Patients with multiple sclerosis and spinal cord injury only are entitled to get free injection of Botox (botulin toxin) directly into their bladders. “It is not permanent, said Vainrib and Abarbanel; it has to be repeated every six months to a year (or even more). This helps control unnecessary contraction of the bladder muscle. “Perhaps it will be added to the health basket next year,” said Vainrib.
He added that another effective treatment, neuromodulation, was rejected by the basket committee at the last minute. It involves a subcutaneous (under the skin), programmable sacral stimulator. This delivers low-amplitude electrical stimulation via a lead to the sacral nerve, which is located in the upper, outer quadrant of the buttock. The stimulator can be implanted in the buttock, or alternatively in the lower abdomen. There is a small remote-control device that the patient needs to use only if he wants to change the volume of electrical stimulation; if not, it works by itself. The battery needs to be changed only once in five to seven years, said Vainrib.

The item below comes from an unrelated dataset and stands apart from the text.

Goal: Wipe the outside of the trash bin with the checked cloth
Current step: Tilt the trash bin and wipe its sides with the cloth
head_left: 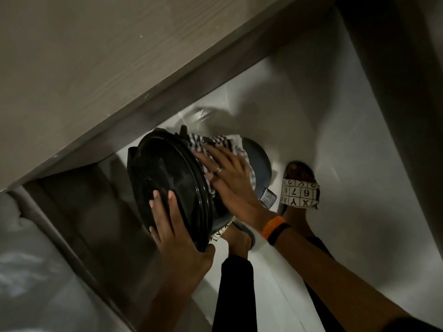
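Note:
The trash bin (260, 161) is a round grey pedal bin with a glossy black lid (165, 178), tilted so the lid faces left. My left hand (177, 233) grips the lid's near rim, fingers flat on the lid and thumb under the edge. My right hand (227, 178), wearing a ring, presses the black-and-white checked cloth (211, 142) flat against the bin's side just behind the lid rim. Part of the cloth is hidden under that hand. The metal foot pedal (268, 197) pokes out at the bin's base.
A wood-grain cabinet front (84, 68) rises along the left, its plinth close behind the bin. White tiled floor (335, 140) spreads to the right. My feet in patterned slippers (300, 192) stand right beside the bin. A dark panel (395, 68) borders the right.

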A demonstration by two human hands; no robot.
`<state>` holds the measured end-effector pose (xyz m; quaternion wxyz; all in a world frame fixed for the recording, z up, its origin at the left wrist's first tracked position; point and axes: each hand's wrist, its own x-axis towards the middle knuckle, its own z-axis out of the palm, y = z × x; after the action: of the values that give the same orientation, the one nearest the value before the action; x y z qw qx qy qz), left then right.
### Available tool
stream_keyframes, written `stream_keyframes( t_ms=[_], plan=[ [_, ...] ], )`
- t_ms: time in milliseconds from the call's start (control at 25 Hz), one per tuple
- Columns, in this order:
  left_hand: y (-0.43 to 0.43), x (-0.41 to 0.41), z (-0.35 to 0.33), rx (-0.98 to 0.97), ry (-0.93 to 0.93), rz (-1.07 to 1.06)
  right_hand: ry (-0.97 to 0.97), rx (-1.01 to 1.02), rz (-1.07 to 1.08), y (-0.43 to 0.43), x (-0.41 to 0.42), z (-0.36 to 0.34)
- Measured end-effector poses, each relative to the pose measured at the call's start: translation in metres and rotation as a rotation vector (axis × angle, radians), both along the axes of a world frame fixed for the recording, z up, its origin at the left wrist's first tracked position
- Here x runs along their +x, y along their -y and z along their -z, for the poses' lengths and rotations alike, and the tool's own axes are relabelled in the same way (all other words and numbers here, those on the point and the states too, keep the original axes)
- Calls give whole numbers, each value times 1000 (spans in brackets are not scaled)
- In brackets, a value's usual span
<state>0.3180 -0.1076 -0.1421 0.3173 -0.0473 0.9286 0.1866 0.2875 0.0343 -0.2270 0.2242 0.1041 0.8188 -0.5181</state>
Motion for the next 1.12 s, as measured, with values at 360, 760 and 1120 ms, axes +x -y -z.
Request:
stream_keyframes(
  t_ms=[360,760,1120],
  plan=[
    [27,11,10,47,-65,172,271,-119,17,-25,-50,39],
    [-19,-3,8,-122,-9,-34,89,-96,-52,-6,74,23],
    [-12,26,-1,-31,-43,-101,185,36,-8,13,56,41]
  ],
)
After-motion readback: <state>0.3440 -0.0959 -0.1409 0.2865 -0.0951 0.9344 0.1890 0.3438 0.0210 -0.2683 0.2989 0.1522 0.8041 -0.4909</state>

An alternative to this minor surgical procedure is “posterior tidial nerve stimulation or PTNS, which may performed as maintenance in the clinic for half an hour every three months. The electric stimulation device works in 70% of OBS cases. This device is similar to the TENS (transcutaneous electrical nerve stimulation device used by women in labor or people suffering from chronic pain. But Vainrib said that urologists will not formally recommend this until research here proves is it effective, adding that “we are doing it in my hospital.”

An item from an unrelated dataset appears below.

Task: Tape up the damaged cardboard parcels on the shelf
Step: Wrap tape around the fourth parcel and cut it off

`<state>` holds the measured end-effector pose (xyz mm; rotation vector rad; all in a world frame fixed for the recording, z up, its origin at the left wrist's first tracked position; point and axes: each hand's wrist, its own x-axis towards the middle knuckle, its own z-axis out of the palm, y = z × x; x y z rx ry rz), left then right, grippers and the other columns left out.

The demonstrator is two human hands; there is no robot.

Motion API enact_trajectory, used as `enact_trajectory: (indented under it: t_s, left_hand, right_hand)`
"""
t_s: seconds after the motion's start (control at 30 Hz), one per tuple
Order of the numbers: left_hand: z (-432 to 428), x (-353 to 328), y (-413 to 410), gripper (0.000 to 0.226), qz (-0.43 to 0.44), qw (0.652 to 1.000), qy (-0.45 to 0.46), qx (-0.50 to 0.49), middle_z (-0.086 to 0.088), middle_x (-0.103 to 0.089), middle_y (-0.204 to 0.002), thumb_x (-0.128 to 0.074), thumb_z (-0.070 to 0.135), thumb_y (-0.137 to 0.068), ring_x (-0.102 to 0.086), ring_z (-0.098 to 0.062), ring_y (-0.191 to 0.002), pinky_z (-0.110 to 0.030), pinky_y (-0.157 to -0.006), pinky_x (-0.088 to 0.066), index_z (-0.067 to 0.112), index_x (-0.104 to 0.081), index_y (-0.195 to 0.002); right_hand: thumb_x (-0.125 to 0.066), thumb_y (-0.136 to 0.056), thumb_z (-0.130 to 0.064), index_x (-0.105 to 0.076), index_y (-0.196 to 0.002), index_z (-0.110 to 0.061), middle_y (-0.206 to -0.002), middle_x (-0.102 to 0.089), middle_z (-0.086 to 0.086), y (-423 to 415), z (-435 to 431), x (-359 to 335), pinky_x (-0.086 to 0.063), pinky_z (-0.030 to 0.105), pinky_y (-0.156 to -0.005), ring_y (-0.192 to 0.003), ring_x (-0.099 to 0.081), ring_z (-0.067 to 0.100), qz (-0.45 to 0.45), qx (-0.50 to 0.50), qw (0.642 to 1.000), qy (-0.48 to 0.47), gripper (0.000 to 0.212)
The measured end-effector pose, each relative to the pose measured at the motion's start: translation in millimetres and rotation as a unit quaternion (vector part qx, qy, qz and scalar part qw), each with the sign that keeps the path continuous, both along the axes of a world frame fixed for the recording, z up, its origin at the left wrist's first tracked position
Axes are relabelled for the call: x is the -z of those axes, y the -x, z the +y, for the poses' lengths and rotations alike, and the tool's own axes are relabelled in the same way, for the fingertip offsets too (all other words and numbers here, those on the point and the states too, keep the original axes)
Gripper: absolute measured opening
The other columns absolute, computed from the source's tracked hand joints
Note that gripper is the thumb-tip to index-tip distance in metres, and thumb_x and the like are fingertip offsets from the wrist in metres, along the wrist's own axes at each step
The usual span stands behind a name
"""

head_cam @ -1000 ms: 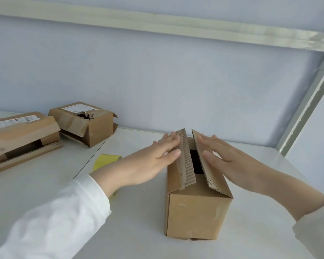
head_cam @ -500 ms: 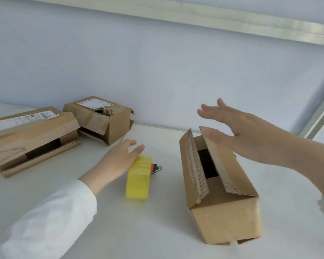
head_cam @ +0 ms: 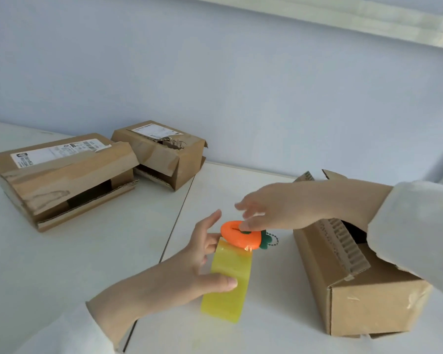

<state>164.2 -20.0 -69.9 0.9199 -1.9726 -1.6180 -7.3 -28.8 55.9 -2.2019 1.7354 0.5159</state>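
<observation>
Holds the tape (head_cam: 228, 282) on edge on the shelf (head_cam: 62, 264) with the left hand (head_cam: 189, 272), thumb across the near band, fingers spread behind. Touches the orange cutter (head_cam: 238, 236) at the roll's top with the right hand (head_cam: 274, 210), fingers loose; cannot tell whether pinching. Leaves the box (head_cam: 363, 302) just right of the roll, nearer the right hand, long axis near-to-far, flaps open upward.
</observation>
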Motion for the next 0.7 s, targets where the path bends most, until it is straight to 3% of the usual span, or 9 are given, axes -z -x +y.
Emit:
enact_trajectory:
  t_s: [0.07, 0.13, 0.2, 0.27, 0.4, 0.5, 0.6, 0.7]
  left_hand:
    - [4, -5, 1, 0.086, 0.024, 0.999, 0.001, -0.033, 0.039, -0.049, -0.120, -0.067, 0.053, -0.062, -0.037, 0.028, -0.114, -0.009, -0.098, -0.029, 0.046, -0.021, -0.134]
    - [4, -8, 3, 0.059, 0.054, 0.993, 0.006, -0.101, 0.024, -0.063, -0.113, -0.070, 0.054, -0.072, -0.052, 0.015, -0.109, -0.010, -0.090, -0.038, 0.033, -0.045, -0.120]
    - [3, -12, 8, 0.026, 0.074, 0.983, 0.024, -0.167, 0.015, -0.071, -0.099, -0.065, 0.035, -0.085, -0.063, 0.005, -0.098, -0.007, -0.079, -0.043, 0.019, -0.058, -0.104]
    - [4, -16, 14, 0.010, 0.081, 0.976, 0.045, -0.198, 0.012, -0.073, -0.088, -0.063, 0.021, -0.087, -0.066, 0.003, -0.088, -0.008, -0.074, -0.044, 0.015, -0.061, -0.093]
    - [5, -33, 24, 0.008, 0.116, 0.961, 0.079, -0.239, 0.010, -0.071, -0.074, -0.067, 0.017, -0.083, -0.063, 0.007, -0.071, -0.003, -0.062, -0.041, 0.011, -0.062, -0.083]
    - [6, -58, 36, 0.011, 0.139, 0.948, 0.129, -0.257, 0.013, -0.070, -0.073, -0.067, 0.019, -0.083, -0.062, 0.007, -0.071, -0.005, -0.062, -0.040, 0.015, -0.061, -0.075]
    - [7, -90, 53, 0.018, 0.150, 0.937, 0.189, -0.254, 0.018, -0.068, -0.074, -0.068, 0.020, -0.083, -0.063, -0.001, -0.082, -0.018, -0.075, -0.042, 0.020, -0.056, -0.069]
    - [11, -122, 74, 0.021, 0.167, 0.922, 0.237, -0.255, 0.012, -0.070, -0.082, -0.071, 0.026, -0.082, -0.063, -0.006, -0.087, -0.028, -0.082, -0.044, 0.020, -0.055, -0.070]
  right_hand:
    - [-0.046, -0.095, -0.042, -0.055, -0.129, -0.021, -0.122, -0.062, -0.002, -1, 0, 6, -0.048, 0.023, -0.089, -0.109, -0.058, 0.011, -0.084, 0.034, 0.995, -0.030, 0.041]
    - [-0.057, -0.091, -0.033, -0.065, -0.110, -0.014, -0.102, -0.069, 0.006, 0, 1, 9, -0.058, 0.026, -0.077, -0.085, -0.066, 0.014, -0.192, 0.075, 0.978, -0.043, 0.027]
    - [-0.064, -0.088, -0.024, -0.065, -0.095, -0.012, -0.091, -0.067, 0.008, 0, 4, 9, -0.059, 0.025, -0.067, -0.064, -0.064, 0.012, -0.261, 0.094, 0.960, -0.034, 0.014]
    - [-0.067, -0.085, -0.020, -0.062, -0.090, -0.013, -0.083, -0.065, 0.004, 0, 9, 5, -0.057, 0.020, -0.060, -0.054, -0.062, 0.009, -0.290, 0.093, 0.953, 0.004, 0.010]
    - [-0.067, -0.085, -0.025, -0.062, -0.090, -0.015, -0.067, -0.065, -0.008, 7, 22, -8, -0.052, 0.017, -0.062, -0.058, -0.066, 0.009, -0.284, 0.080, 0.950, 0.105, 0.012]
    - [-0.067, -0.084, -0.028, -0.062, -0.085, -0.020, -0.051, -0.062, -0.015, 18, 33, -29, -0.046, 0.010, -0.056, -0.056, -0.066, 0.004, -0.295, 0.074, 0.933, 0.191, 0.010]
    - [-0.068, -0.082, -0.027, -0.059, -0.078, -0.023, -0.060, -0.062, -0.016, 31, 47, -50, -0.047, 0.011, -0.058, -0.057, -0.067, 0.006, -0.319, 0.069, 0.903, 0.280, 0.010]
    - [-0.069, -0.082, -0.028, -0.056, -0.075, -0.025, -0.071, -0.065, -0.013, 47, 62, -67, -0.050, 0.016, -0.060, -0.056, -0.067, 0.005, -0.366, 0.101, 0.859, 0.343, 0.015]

A very small minority of patients (maybe 0.5%) who don’t get relief from the above decide to undergo surgery.
One type is called augmentation cystoplasty. In this operation, a small piece of tissue from the intestine is attached to the wall of the bladder to increase its size.
The most drastic type of operation is urinary diversion, in which the ureters are routed directly to the outside of the body to prevent urine from reaching the bladder.
This procedure is carried out only if all else fails.
“Family doctors should take the initiative and raise the subject of possible OBS in their patients over 40. I give lectures to general practitioners about this,” Abarbanel concluded. “Patients should not think there is nothing to do, or that it will pass by itself. OBS doesn’t kill; it affects the quality of life. Since overactive bladder is the number-two cause reducing the quality of life in patients – after clinical depression – patients and their families must seek help.”